Кроме того, я имел возможность встретиться с профессором Франтишеком Гройером (ныне руководитель института охраны матери и ребенка в Варшаве, член-корреспондент Польской академии наук), который в то время жил и работал во Львове. Он единственный оставшийся в живых из тех профессоров, кто провел страшную ночь в бурсе Абрагамовичей. Он не только устно рассказал мне об обстоятельствах этого чудовищного злодеяния, но и передал мне копию своего письменного рассказа, который был впоследствии опубликован в акте Чрезвычайной следственной комиссии.
В результате всех этих изысканий и свидетельств многих людей я пришел к твердому убеждению о совершении в ночь с 3 на 4 июля 1941 г[ода] во Львове фашистскими захватчиками страшного злодеяния и расправы над цветом польской интеллигенции.
Что касается других многочисленных злодеяний, совершенных в эти дни оккупантами, то они подробно констатированы в документах Чрезвычайной следственной комиссии и описаны в изданных мною книгах «Под чужими знаменами» и «Свет во мраке».
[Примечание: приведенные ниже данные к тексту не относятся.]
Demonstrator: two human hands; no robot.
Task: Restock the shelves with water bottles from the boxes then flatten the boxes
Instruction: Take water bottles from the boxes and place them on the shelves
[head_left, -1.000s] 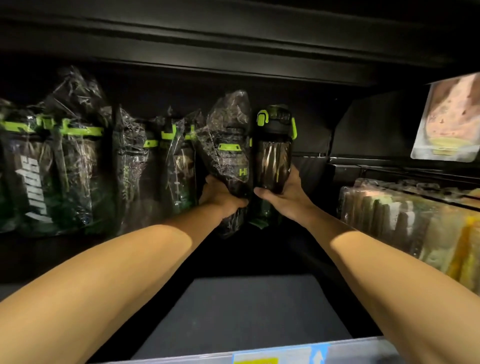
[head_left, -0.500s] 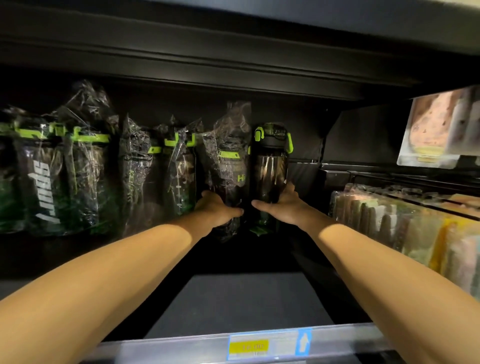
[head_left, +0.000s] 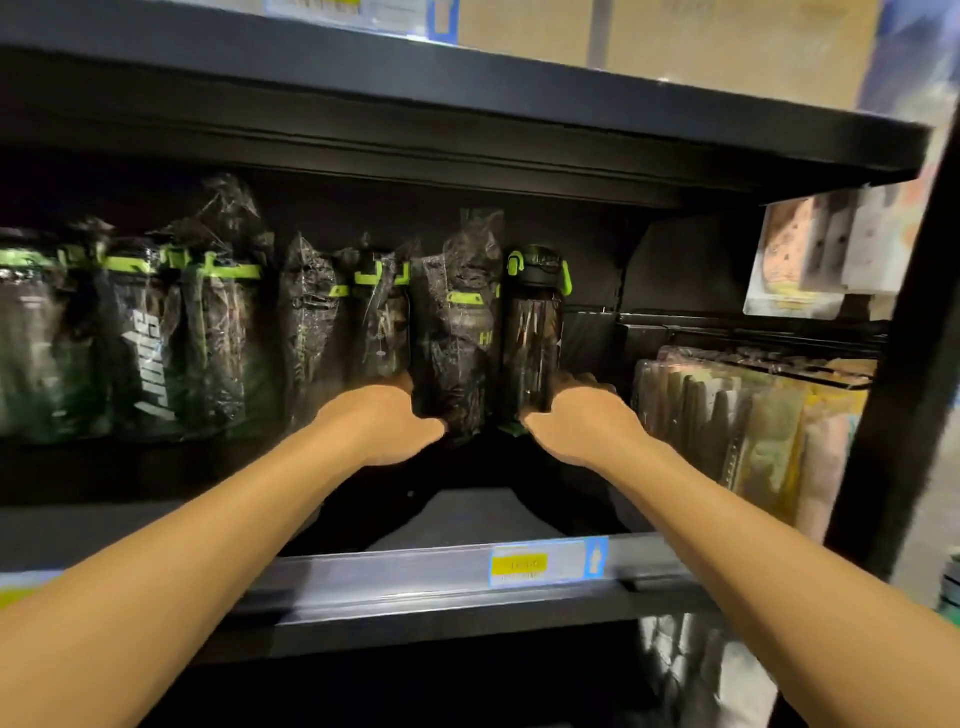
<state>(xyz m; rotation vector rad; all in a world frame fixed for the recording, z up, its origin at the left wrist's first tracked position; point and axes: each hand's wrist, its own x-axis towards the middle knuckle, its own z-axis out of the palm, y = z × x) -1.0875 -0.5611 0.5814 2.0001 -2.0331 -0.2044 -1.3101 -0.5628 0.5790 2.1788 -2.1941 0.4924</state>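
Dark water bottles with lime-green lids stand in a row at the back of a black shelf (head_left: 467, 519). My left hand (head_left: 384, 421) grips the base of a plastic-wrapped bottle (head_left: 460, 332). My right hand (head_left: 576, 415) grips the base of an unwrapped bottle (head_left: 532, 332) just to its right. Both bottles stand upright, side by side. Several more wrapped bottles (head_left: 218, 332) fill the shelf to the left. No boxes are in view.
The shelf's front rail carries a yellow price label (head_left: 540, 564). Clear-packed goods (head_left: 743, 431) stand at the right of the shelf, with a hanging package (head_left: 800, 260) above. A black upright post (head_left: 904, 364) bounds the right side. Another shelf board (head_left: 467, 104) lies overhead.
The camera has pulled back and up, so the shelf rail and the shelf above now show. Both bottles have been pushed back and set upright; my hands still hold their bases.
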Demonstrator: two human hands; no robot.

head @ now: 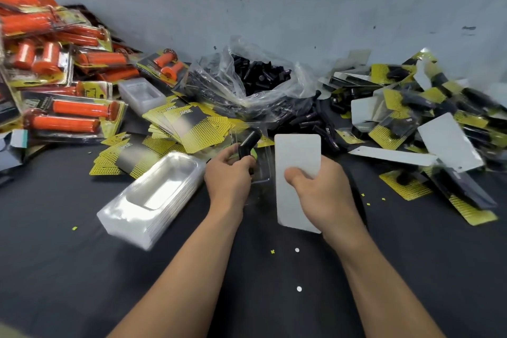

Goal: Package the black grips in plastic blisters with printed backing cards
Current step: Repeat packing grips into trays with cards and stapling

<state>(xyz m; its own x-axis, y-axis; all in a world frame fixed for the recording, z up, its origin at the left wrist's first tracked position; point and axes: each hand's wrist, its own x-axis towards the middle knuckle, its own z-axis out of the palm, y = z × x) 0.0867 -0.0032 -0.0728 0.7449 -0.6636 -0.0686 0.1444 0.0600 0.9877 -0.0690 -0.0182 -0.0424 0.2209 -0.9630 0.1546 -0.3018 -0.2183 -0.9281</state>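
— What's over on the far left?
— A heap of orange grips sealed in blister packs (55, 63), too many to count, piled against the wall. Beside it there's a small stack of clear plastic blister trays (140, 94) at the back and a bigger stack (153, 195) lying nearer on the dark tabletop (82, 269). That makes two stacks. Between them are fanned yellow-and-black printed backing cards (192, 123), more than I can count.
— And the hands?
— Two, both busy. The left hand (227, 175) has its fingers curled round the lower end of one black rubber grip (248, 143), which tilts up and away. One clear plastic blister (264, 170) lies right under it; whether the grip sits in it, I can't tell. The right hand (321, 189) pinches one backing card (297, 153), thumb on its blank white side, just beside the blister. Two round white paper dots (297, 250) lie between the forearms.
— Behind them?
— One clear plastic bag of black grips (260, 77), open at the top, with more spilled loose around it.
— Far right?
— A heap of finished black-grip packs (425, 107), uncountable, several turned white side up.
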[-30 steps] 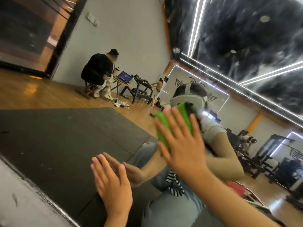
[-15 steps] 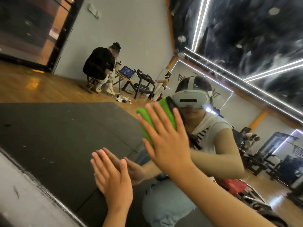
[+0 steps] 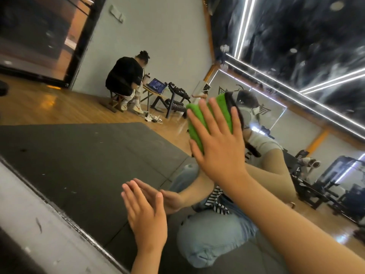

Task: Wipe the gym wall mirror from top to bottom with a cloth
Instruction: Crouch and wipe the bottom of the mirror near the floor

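Pressing with straight, spread fingers, the right hand (image 3: 219, 153) pins the green cloth (image 3: 225, 115) flat against the mirror (image 3: 88, 159), just right of the frame's centre; no finger curls round the cloth. The left hand (image 3: 146, 218) lies at lower centre, fingers straight and close together, palm on the glass, grasping nothing. At upper centre, the glass reflects a seated person (image 3: 126, 80) facing a laptop (image 3: 156, 87) beside a dumbbell rack (image 3: 175, 95).
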`<state>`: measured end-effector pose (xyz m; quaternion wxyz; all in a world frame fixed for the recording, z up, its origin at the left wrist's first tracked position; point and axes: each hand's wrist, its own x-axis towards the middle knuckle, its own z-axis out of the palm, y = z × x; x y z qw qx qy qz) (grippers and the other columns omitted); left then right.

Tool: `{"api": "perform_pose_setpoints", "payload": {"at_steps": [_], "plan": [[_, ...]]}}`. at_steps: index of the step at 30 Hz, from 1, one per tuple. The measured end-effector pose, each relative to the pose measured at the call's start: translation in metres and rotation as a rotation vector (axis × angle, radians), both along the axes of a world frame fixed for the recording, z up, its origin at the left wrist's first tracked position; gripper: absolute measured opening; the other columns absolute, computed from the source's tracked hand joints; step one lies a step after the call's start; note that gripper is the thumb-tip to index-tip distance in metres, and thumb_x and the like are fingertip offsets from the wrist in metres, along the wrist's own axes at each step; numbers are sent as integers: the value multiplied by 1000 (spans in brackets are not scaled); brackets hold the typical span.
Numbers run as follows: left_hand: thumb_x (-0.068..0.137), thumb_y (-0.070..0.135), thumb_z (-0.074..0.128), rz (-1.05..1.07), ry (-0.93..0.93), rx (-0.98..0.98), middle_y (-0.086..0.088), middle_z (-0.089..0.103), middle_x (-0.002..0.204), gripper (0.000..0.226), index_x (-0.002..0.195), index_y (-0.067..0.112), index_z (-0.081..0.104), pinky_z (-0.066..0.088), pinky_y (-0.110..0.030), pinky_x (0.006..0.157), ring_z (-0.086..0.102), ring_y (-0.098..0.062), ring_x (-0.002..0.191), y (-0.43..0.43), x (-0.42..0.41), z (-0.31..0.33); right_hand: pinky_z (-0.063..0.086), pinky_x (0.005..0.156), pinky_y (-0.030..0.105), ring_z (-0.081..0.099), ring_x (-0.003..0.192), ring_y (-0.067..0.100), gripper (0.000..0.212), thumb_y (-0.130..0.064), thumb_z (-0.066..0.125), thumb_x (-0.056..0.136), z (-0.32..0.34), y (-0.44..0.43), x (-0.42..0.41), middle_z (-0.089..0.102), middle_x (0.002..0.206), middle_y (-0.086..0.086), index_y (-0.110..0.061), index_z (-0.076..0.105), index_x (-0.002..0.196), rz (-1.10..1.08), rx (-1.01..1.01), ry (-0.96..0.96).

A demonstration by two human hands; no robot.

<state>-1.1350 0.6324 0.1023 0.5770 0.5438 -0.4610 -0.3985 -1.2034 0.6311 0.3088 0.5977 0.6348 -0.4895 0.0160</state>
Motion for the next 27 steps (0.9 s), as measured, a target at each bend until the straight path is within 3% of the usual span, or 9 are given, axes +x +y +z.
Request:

Но одно дело — установить самый факт преступления, а другое — его исполнителей. Кому нужно было, в чьих интересах было выдать в руки гитлеровцев и уничтожить выдающуюся группу польской интеллигенции преимущественно польской национальности?
После долгого изучения материалов и особенно составленных накануне гитлеровского вторжения в СССР инструкций ОУН «Борьба и деятельность ОУН в дни войны» я пришел к твердому выводу, что наводчиками и исполнителями этого чудовищного преступления были украинские националисты, бежавшие в сентябре 1939 г[ода] от Красной Армии на территорию, занятую германскими войсками, в Криницу, а затем в Краков, находившиеся под началом своих вожаков Андрея Мельника
[1798] и Степана Бандеры. В этих инструкциях прямо давалось указание всей сети ОУН составлять черные списки на выдающихся представителей польской интеллигенции, а также украинцев, которые попытались бы «проводить свою собственную политику».